La preoccupazione di sindacati e avvocati

«Spesso alle aziende viene data la possibilità di avere il tempo per sanare quelle irregolarità che non sono particolarmente gravi. Ma questo non è stato letto come un aiuto alle società per mettersi in regola, è diventato piuttosto l’ennesimo escamotage per raggirare le norme». Così Monja Caiolo, di Filcams Cgil – il sindacato dei lavoratori del Terziario – spiega a Open come le problematiche dello sfruttamento nel settore degli stagionali siano diventate strutturali. «Ogni estate tentiamo di sensibilizzare i lavoratori, soprattutto quelli che si trovano costretti ad accettare condizioni di lavoro scorrette pur di avere una forma di reddito».
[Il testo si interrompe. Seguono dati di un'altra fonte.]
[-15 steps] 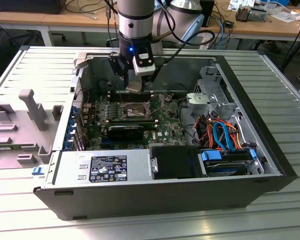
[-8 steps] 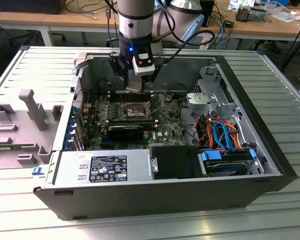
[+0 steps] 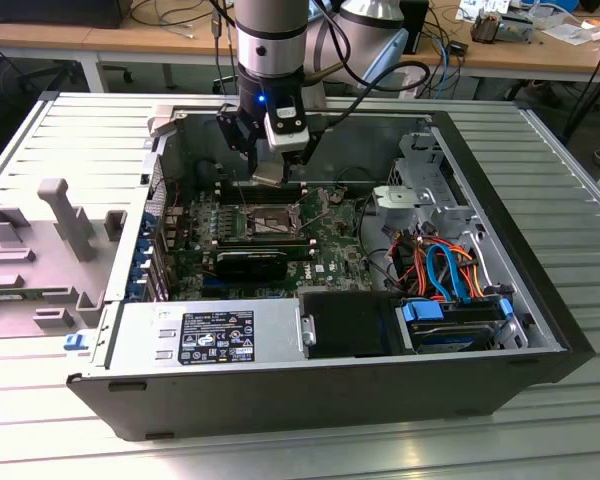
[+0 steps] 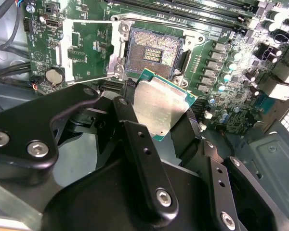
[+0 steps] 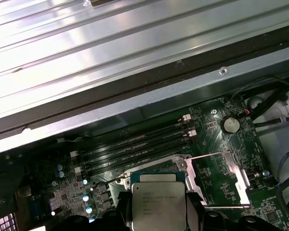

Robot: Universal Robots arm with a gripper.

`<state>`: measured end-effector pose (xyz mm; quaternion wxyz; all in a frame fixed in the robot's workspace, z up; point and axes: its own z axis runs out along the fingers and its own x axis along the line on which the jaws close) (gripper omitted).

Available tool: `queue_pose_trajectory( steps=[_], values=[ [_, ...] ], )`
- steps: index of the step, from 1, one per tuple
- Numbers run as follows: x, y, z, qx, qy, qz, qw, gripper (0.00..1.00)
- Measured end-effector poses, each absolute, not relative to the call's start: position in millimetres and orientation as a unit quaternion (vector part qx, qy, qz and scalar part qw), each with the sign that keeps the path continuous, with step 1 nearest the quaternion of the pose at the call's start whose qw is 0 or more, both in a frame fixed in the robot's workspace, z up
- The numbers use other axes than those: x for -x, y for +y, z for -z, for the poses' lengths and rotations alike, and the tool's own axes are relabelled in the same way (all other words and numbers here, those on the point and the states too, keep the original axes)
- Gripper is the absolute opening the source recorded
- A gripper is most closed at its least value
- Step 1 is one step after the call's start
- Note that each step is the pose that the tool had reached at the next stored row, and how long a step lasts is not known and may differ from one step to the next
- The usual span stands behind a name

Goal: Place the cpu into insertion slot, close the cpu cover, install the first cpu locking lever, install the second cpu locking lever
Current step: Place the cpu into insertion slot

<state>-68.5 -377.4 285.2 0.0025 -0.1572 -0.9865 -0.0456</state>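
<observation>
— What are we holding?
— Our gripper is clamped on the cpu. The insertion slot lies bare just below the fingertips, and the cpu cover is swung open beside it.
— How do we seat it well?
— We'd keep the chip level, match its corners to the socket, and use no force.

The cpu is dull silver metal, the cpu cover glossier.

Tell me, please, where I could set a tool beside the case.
The table is bare on the exterior view's right of the case and along its front. A grey fixture takes that view's left. Crowded inside: cables, the gripper holding the cpu.
</observation>
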Motion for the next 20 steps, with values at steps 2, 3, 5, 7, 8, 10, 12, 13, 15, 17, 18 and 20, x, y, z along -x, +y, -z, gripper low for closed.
queue_pose_trajectory(
  steps=[2,3,5,7,8,10,12,13,15,17,18,20],
  values=[
    [68.5,-377.4,-285.2,0.159,-0.986,0.046,0.002,0.55],
    [68.5,-377.4,-285.2,0.16,-0.986,0.046,0.002,0.55],
    [68.5,-377.4,-285.1,0.161,-0.986,0.046,0.002,0.55],
    [68.5,-377.4,-285.1,0.163,-0.986,0.046,0.002,0.55],
    [68.5,-377.4,-285.1,0.164,-0.985,0.046,0.002,0.55],
    [68.5,-377.4,-285.1,0.166,-0.985,0.046,0.002,0.55],
    [68.5,-377.4,-285.1,0.166,-0.985,0.046,0.002,0.55],
    [68.5,-377.4,-285.0,0.167,-0.985,0.046,0.002,0.55],
    [68.5,-377.4,-285.0,0.168,-0.985,0.046,0.002,0.55],
    [68.5,-377.4,-285.0,0.169,-0.985,0.046,0.002,0.55],
    [68.5,-377.4,-285.0,0.17,-0.984,0.046,0.002,0.55],
    [68.5,-377.4,-285.0,0.171,-0.984,0.046,0.002,0.55]
  ],
)
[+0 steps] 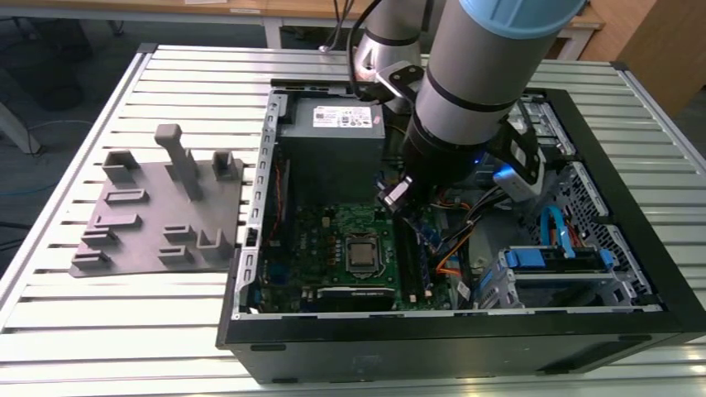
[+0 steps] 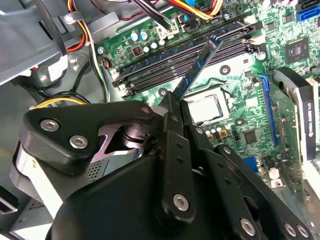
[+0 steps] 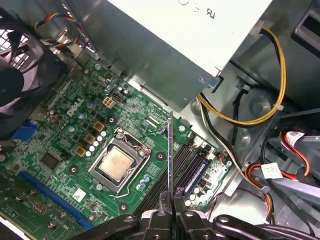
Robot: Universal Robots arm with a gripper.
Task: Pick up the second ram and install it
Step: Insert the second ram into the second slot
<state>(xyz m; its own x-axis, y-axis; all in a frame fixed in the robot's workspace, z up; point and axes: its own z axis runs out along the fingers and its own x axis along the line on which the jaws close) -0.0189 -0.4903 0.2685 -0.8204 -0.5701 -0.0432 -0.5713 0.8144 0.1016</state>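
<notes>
Blue-green second ram (image 2: 196, 69) in gripper (image 2: 176, 104)

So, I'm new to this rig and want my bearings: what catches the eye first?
The arm reaches into the open computer case, its jaws shut on the second ram over the motherboard's memory slots. A grey moulded tray lies on the table at the exterior view's left.

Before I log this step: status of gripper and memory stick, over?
Gripper shut on memory stick. Stick held above the motherboard slots, not seated. Cables beside slots, not across.
</notes>
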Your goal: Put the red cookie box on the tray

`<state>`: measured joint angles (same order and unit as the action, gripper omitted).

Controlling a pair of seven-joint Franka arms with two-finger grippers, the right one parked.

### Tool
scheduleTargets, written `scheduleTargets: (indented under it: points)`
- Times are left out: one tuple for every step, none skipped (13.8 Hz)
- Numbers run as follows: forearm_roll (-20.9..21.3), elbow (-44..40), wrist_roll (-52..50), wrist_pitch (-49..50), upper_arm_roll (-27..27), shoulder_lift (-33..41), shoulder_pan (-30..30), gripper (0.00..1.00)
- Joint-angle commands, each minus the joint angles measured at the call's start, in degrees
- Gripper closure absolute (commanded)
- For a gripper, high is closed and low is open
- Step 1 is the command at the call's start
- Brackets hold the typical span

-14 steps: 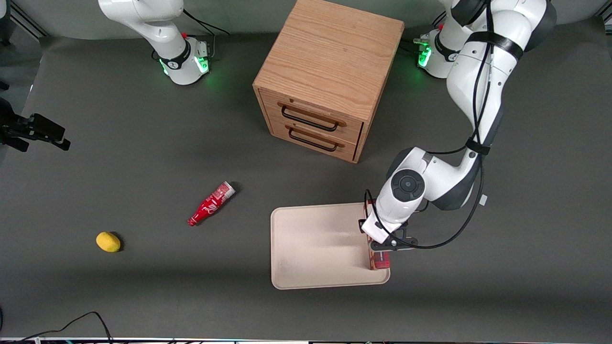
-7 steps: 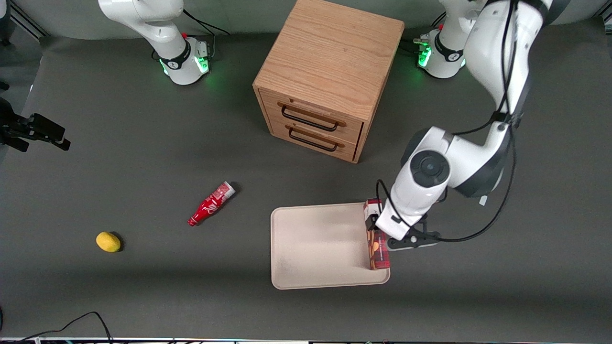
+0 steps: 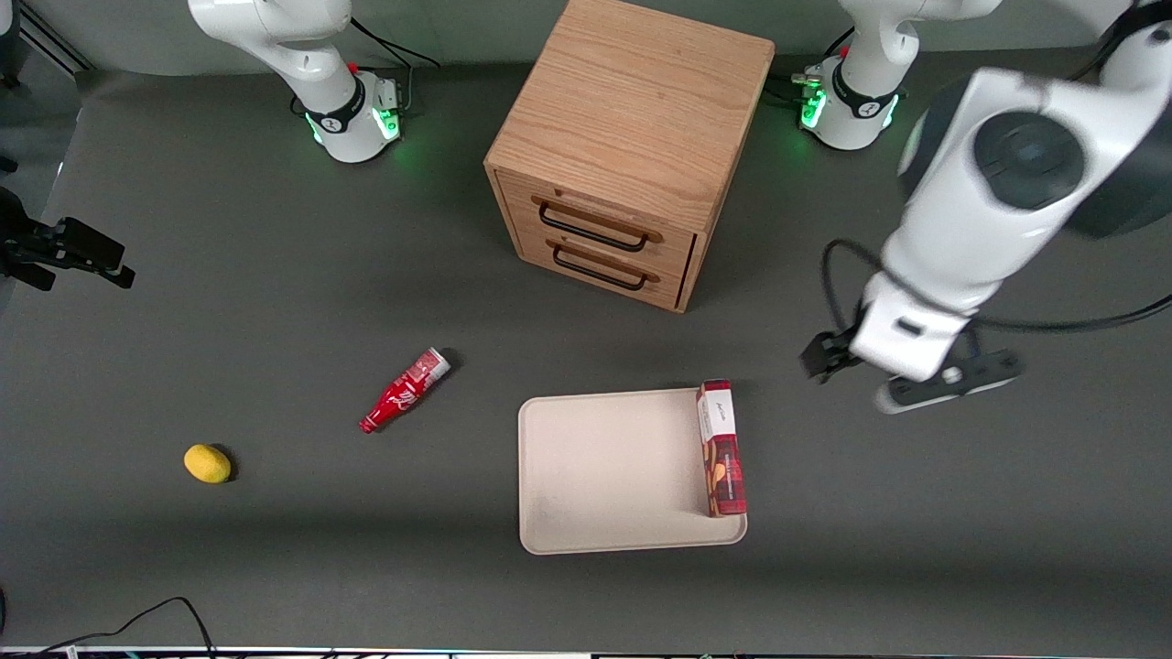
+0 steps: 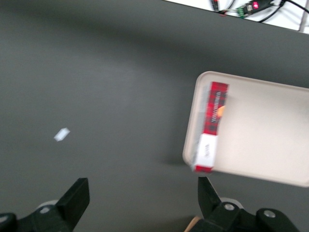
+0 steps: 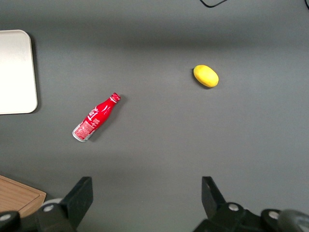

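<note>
Front view: cookie box (image 3: 721, 448) lies flat on the tray (image 3: 604, 476), along its 3 o'clock rim, end slightly overhanging at 12; looks delivered; gripper (image 3: 902, 371) hangs high at the tray's 2 o'clock, well apart, bare mat around. Wrist view: fingers (image 4: 73, 199) spread, holding nothing; box hugs the rim, open tray beside it.

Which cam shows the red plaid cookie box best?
Front view: the slim red plaid cookie box lies unobstructed along the cream tray's edge toward the working arm. The left wrist view shows it too, whole but blurrier. The right wrist view misses it. The open gripper hangs away from it.
</note>
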<state>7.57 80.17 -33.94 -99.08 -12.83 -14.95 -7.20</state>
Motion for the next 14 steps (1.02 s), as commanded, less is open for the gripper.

Sono diverse le persone che si rivolgono ai sindacati e ad avvocati del lavoro per capire se le offerte che ricevono sono corrette o meno o per conoscere meglio i propri diritti. Quelli meno tutelati, riferisce Cajolo a Open, sono «la garanzia del giorno di riposo, la retribuzione delle ore di straordinario, il riconoscimento della malattia e la presenza di un contratto». Il fatto che, sebbene in modo anonimo, i giovani dipendenti scelgano di parlare e confrontarsi è tra i fattori che stanno migliorando il quadro generale, dice ancora Cajolo. «Bisogna creare lavoro sano, stabile e che permetta di vivere dignitosamente, e non solo sopravvivere», conclude la sindacalista.